Every record shown below should be duplicated exactly.

-------- RECORDS FOR PROCESSING --------

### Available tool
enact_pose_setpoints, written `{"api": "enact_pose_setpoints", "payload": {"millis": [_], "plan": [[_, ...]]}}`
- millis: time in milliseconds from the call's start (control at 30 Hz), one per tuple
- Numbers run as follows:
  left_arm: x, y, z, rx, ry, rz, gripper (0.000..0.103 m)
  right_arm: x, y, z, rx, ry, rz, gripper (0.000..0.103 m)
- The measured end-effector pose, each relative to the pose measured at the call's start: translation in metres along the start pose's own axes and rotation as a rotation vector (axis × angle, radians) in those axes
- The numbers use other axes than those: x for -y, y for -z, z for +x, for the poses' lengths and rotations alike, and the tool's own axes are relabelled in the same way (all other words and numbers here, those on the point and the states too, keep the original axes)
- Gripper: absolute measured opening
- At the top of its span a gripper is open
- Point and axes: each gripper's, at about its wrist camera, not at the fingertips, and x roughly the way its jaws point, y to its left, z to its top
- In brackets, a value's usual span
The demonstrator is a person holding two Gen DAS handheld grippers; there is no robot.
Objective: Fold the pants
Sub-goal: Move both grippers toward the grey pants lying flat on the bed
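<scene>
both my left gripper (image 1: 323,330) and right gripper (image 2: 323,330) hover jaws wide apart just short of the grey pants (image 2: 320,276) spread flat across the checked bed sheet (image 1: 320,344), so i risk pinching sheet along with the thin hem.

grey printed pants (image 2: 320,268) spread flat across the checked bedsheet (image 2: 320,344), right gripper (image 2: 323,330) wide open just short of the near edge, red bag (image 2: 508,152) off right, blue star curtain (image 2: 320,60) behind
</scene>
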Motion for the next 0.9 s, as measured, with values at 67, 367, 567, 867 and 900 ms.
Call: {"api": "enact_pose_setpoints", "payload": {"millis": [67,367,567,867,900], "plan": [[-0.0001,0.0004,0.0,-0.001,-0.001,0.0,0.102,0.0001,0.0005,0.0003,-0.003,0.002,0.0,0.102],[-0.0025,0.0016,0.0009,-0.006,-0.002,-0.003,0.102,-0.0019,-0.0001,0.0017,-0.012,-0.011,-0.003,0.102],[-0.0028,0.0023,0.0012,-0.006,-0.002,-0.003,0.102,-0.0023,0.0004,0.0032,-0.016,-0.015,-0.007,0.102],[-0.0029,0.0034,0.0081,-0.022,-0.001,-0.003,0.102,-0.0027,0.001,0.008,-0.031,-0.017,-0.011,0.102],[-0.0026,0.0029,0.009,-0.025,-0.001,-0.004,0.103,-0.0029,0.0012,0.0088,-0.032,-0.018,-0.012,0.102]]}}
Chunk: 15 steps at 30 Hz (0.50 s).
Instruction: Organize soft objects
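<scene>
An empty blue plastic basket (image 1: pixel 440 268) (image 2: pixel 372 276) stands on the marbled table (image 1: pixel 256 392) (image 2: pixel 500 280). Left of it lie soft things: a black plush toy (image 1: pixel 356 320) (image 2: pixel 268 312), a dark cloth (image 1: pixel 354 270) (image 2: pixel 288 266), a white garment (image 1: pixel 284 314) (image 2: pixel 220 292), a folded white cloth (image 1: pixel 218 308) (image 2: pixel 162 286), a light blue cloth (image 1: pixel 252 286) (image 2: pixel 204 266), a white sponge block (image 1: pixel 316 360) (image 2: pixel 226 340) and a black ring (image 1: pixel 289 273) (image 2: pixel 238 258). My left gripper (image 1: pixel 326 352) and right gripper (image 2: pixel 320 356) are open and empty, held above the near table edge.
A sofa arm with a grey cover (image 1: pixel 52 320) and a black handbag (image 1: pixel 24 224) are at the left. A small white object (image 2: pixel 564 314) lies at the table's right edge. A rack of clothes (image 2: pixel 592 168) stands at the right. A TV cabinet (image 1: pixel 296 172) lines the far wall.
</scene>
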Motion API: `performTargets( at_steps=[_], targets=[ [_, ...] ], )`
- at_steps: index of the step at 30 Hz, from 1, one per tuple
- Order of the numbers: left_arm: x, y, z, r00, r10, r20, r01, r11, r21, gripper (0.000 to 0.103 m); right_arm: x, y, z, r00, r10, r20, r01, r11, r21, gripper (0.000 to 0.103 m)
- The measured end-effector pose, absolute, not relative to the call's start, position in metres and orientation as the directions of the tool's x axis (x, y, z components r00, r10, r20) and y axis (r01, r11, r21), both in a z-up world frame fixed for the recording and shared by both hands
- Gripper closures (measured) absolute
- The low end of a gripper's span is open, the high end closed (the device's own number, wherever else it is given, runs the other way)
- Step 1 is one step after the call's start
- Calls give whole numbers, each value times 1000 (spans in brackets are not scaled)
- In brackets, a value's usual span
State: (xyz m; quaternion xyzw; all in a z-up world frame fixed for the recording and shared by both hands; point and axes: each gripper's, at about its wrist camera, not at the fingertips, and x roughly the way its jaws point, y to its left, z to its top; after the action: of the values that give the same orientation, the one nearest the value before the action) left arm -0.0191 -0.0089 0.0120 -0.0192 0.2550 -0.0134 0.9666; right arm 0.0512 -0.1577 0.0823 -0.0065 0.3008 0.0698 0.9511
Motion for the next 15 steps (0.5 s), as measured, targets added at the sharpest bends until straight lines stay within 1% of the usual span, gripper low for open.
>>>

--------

* [ANSWER]
### Available tool
enact_pose_setpoints, written `{"api": "enact_pose_setpoints", "payload": {"millis": [_], "plan": [[_, ...]]}}`
- millis: time in milliseconds from the call's start (control at 30 Hz), one per tuple
- Numbers run as follows:
  left_arm: x, y, z, rx, ry, rz, gripper (0.000..0.103 m)
  right_arm: x, y, z, rx, ry, rz, gripper (0.000..0.103 m)
- The measured end-effector pose, each relative to the pose measured at the call's start: translation in metres along the start pose's own axes and rotation as a rotation vector (axis × angle, radians) in those axes
- The numbers use other axes than those: x for -y, y for -z, z for +x, for the poses' lengths and rotations alike, and the tool's own axes are relabelled in the same way (all other words and numbers here, those on the point and the states too, keep the original axes)
- Gripper: absolute measured opening
- At the top of its span a gripper is open
- Point and axes: each gripper's, at about its wrist camera, not at the fingertips, and x roughly the way its jaws point, y to its left, z to its top
- In brackets, a value's usual span
The demonstrator is a person holding two Gen DAS handheld grippers; there is no robot.
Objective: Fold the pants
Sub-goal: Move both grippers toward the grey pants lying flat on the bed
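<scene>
both my left gripper (image 1: 323,330) and right gripper (image 2: 323,330) hover jaws wide apart just short of the grey pants (image 2: 320,276) spread flat across the checked bed sheet (image 1: 320,344), so i risk pinching sheet along with the thin hem.

grey printed pants (image 2: 320,268) spread flat across the checked bedsheet (image 2: 320,344), right gripper (image 2: 323,330) wide open just short of the near edge, red bag (image 2: 508,152) off right, blue star curtain (image 2: 320,60) behind
</scene>
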Motion for the next 0.9 s, as measured, with values at 67, 367, 567, 867 and 900 ms.
Call: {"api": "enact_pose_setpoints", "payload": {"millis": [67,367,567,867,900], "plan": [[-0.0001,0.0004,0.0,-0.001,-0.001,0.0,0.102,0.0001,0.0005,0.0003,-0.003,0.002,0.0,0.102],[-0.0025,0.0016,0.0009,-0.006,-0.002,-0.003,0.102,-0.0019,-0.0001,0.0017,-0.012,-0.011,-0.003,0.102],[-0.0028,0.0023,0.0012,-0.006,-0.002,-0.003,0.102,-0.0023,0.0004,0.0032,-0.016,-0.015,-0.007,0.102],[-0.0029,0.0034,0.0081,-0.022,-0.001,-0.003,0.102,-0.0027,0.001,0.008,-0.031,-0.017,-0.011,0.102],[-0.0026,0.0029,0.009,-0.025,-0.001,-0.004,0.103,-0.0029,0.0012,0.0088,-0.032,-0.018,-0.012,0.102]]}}
Chunk: 15 steps at 30 Hz (0.50 s).
Instruction: Organize soft objects
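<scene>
An empty blue plastic basket (image 1: pixel 440 268) (image 2: pixel 372 276) stands on the marbled table (image 1: pixel 256 392) (image 2: pixel 500 280). Left of it lie soft things: a black plush toy (image 1: pixel 356 320) (image 2: pixel 268 312), a dark cloth (image 1: pixel 354 270) (image 2: pixel 288 266), a white garment (image 1: pixel 284 314) (image 2: pixel 220 292), a folded white cloth (image 1: pixel 218 308) (image 2: pixel 162 286), a light blue cloth (image 1: pixel 252 286) (image 2: pixel 204 266), a white sponge block (image 1: pixel 316 360) (image 2: pixel 226 340) and a black ring (image 1: pixel 289 273) (image 2: pixel 238 258). My left gripper (image 1: pixel 326 352) and right gripper (image 2: pixel 320 356) are open and empty, held above the near table edge.
A sofa arm with a grey cover (image 1: pixel 52 320) and a black handbag (image 1: pixel 24 224) are at the left. A small white object (image 2: pixel 564 314) lies at the table's right edge. A rack of clothes (image 2: pixel 592 168) stands at the right. A TV cabinet (image 1: pixel 296 172) lines the far wall.
</scene>
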Motion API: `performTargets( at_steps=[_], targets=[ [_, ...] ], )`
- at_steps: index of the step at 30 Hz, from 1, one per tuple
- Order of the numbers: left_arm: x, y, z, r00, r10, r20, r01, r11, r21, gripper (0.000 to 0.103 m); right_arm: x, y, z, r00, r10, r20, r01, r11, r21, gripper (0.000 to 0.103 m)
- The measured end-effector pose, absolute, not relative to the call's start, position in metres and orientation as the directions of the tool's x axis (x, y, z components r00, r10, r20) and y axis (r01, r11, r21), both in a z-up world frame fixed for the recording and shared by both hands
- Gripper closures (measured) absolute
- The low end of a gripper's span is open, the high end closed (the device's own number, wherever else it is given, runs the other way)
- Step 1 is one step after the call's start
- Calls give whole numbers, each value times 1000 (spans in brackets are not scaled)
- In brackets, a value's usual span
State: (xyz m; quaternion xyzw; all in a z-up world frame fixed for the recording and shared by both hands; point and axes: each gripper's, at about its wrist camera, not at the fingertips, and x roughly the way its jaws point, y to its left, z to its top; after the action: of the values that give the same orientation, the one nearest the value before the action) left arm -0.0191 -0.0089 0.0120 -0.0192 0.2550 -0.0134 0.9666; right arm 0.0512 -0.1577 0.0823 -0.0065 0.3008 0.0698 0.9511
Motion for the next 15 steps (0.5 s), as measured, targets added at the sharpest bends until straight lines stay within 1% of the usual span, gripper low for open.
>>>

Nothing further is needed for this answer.